Het legaat is een uiterste wilsbeschikking waarbij een vorderingsrecht wordt gecreëerd. Dat vorderingsrecht kan aan één of meer personen worden toegekend (artikel 4:117 BW). Deze schuldeisers, legatarissen, worden door het verkrijgen van het vorderingsrecht schuldeisers van de nalatenschap.

Een legaat komt in principe ten laste van de gezamenlijke erfgenamen, tenzij anders is bepaald. Zo kan de erflater ook een legaat ten laste van een specifieke erfgenaam of legataris laten komen. In dat laatste geval is er sprake van een sublegaat. Stel bijvoorbeeld, dat er een erflater is, die drie kinderen als erfgenaam heeft. In zijn vermogen is een vakantiehuis in Frankrijk aanwezig. In zijn uiterste wil kan de erflater dan bepalen dat hij aan zijn oudste kind een legaat van het huis in Frankrijk toekent. Daarnaast kan hij aan zijn twee andere kinderen een legaat toekennen van een geldbedrag ter grootte van 1/3e gedeelte van de waarde van het huis in Frankrijk. Ten aanzien van de geldlegaten kan hij bepalen dat die ten laste moeten komen van het oudste kind. Alle drie de kinderen zijn nu legataris. Het oudste kind heeft als legataris een vorderingsrecht op de nalatenschap. Hij kan dit legaat inroepen tegen de erfgenamen gezamenlijk. De twee andere kinderen hebben als legataris een vorderingsrecht op het oudste kind. Op die manier kan de erflater niet enkel regelen aan wie bepaalde goederen van zijn nalatenschap toekomen, maar ook dat verschillende personen in waarde een gelijk deel ontvangen.

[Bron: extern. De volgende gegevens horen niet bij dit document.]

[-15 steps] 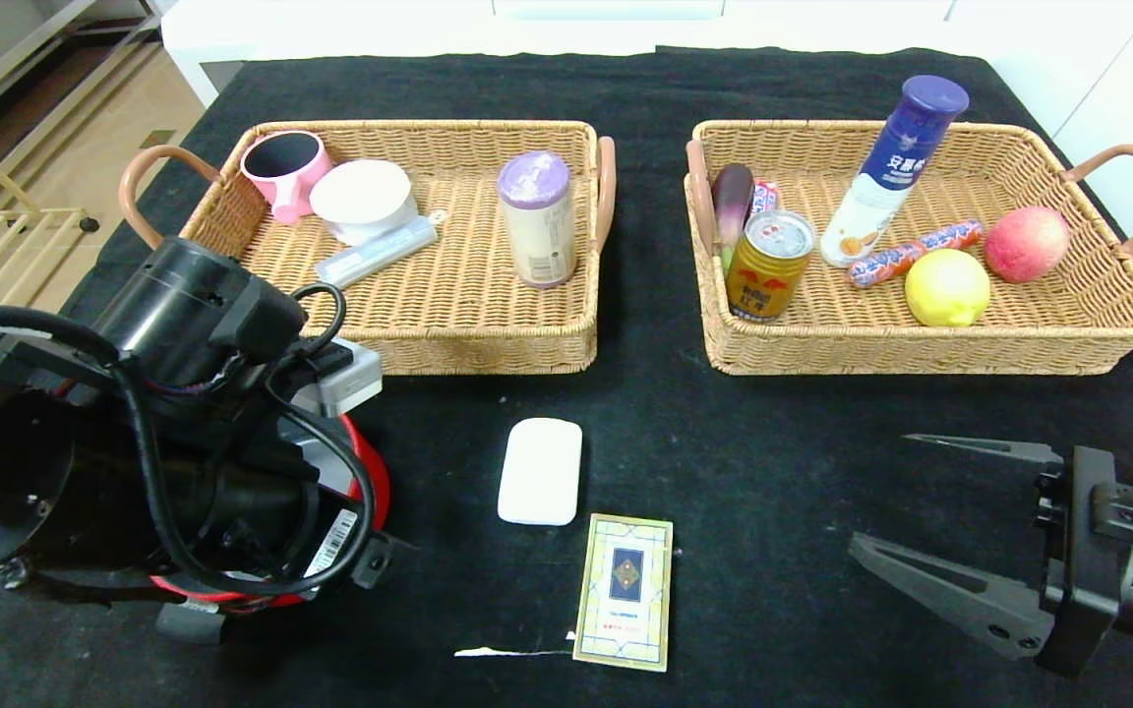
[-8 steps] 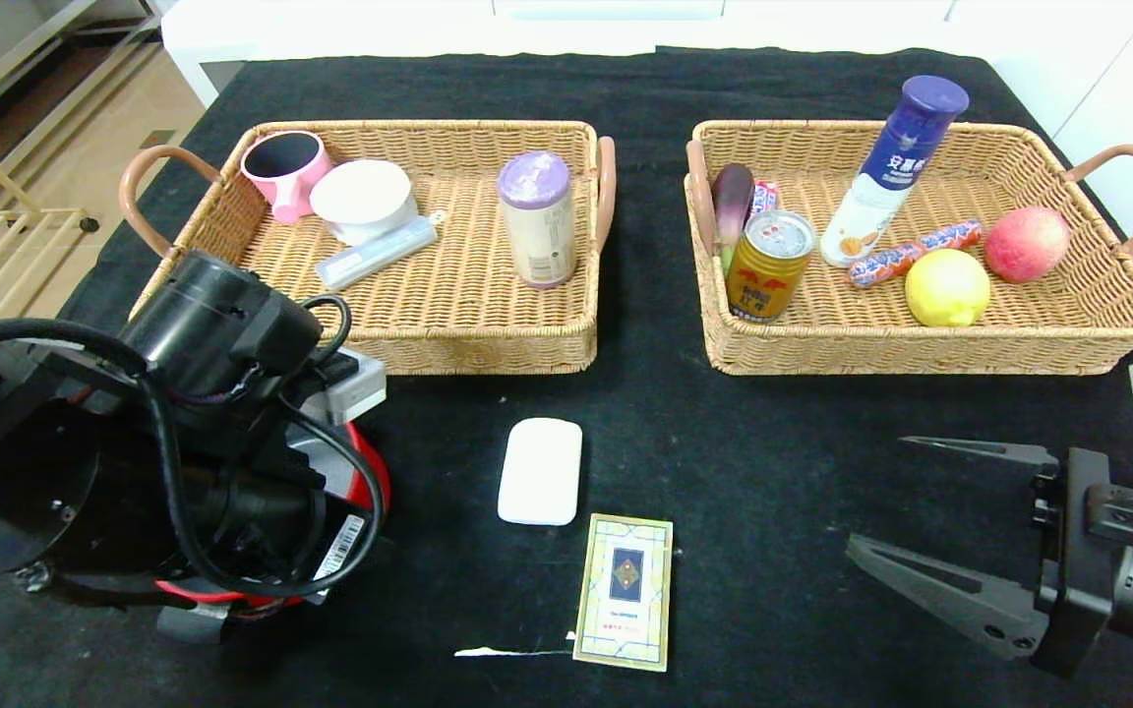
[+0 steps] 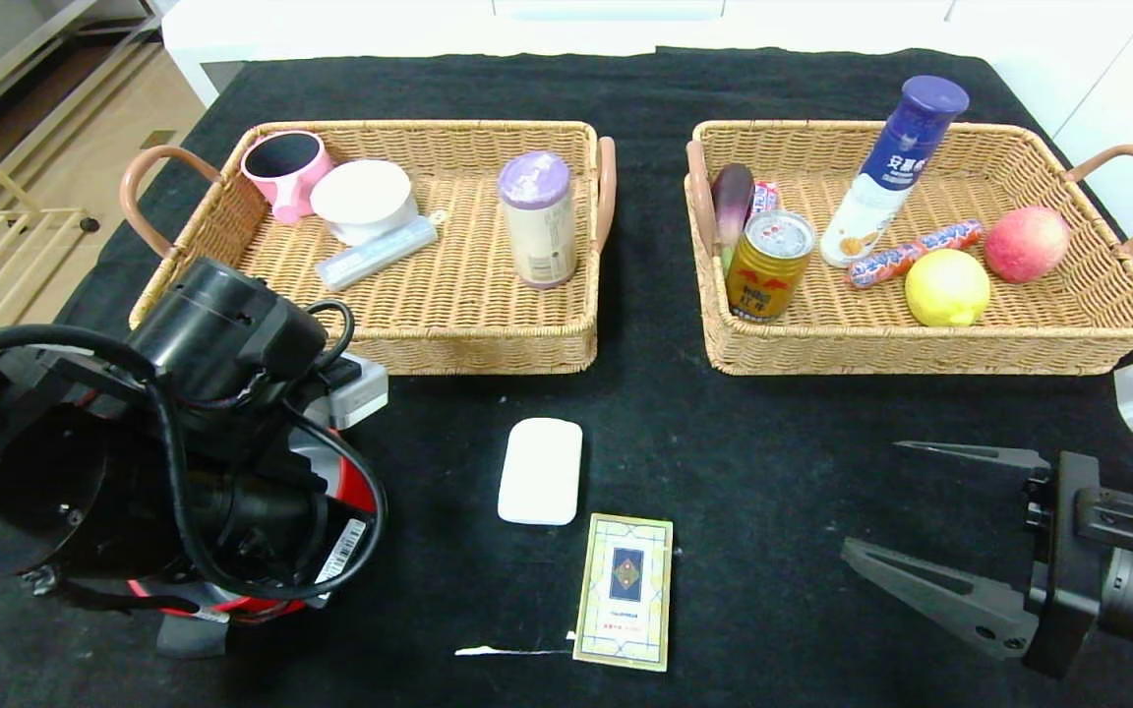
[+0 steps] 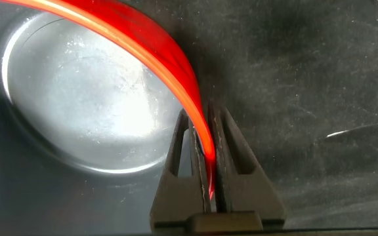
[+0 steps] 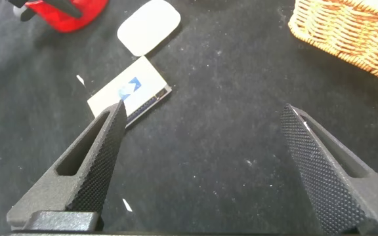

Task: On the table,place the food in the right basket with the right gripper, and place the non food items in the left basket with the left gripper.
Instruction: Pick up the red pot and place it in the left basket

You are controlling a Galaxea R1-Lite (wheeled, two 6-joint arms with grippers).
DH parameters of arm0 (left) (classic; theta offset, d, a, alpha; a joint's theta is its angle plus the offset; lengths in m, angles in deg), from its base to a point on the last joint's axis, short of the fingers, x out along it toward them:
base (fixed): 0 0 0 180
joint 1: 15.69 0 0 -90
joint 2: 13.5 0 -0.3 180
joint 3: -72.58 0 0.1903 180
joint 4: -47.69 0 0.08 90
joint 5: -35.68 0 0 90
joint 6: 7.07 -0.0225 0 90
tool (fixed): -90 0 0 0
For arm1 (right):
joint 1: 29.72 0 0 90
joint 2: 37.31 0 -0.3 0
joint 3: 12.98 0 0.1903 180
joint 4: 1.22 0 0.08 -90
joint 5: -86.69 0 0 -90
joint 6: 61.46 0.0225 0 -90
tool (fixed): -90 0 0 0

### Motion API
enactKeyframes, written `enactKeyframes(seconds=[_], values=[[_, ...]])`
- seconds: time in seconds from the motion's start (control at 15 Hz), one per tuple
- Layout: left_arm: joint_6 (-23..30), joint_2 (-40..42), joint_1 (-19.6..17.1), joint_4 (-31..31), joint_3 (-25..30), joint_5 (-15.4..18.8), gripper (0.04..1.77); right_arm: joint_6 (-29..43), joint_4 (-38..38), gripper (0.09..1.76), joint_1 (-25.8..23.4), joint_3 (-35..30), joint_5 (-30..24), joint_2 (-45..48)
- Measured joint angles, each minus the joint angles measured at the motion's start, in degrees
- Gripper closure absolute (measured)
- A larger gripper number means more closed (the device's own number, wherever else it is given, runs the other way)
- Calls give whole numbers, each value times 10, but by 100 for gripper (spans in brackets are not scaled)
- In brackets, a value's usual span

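Red enamel is what matters in the head view: the red pot sits at about 8 o'clock on the black-clothed worktop, almost buried under the left gripper, whose arm folds down over it from the near left edge. The left basket lies up at 11 o'clock, so any lift must clear its front wall; with a hold on one edge only, I judge the pot could swing or slip free and knock the white block just beside it, or the card box at 6 o'clock. The lemon, the gold can and the tall bottle stand inside the right basket at 1 o'clock, so the food looks finished. The right gripper hangs low at 4 o'clock, level and pointing inward, fingers spread wide and empty. From the left wrist view, the two fingers are nearly closed on the pot's thin red rim, one inside the dark bowl and one outside; a rim pinch that narrow is the likely cause of any tilt. From the right wrist view, the textured fingers stand wide apart over bare cloth, with the card box and white block beyond them.
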Motion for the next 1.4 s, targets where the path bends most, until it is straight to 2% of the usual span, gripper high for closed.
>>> enactKeyframes(seconds=[0.73,1.0,1.4], values=[[-1,3,1,-5,0,0,163,0,0,14,0,-1,0,-2],[-2,25,5,-9,-8,-24,163,0,1,14,1,-1,0,-3],[-5,75,4,-41,-68,-39,163,0,0,14,1,-3,0,-2]])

Een sublegaat moet niet worden verward met een legaat tegen inbreng. Bij een legaat tegen inbreng heeft de erflater in zijn uiterste wilsbeschikking aan iemand een legaat toegekend met daaraan de verplichting om de waarde van dat legaat, of een gedeelte daarvan, aan de nalatenschap te vergoeden. Het bovenstaande voorbeeld zou dan veranderen in die zin dat de erflater aan het oudste kind het huis in Frankrijk legateert, met daarbij de verplichting om de waarde van het huis te vergoeden aan de nalatenschap.

Opeisbaarheid legaat

Ten aanzien van de opeisbaarheid van legaten geldt dat deze in beginsel direct na het openvallen van de nalatenschap opeisbaar zijn. De erflater kan in zijn testament een ander tijdstip voor de opeisbaarheid bepalen. Specifiek voor legaten van een geldsom geeft de wet aan dat deze in beginsel pas zes maanden na het overlijden van erflater opeisbaar zijn (artikel 4:125 lid 1 BW). De erflater kan ook ten aanzien van deze legaten in zijn uiterste wil een ander moment van opeisbaarheid vastleggen. Bij legaten van een geldsom geldt daarnaast dat in artikel 4:125 lid 4 BW artikel 4:5 BW van overeenkomstige toepassing is verklaard. Dat betekent dat er onder meer aan de kantonrechter kan worden verzocht om het legaat in termijnen te betalen.

Is er sprake van een legaat tegen inbreng, waarbij er sprake is van een legataris die tevens erfgenaam is, dan geldt ten aanzien van de opeisbaarheid het volgende. De erfgenaam kan in dat geval de betaling van de vergoeding opschorten tot de verdeling van de nalatenschap (artikel 4:125 lid 2 BW). Hij kan zijn legaat wel direct opeisen en dan op een later moment zijn vergoedingsverplichting laten verrekenen met zijn erfdeel. Ook hier heeft de erflater overigens weer de mogelijkheid om in zijn uiterste wil een andere regeling te treffen). Deze wettelijke hoofdregel kan in een vereffening voor enige hoofdbrekens zorgen, op het moment dat bijvoorbeeld de inbreng nodig is voor de voldoening van andere schulden van de nalatenschap.

De rechtsvordering die de legataris heeft, verjaart twintig jaar na het opeisbaar worden van het legaat (artikel 3:306 BW). Voor de mogelijke stuiting van deze verjaring wordt verwezen naar de artikelen 3:316, 3:317 lid 1 en 3:318 BW.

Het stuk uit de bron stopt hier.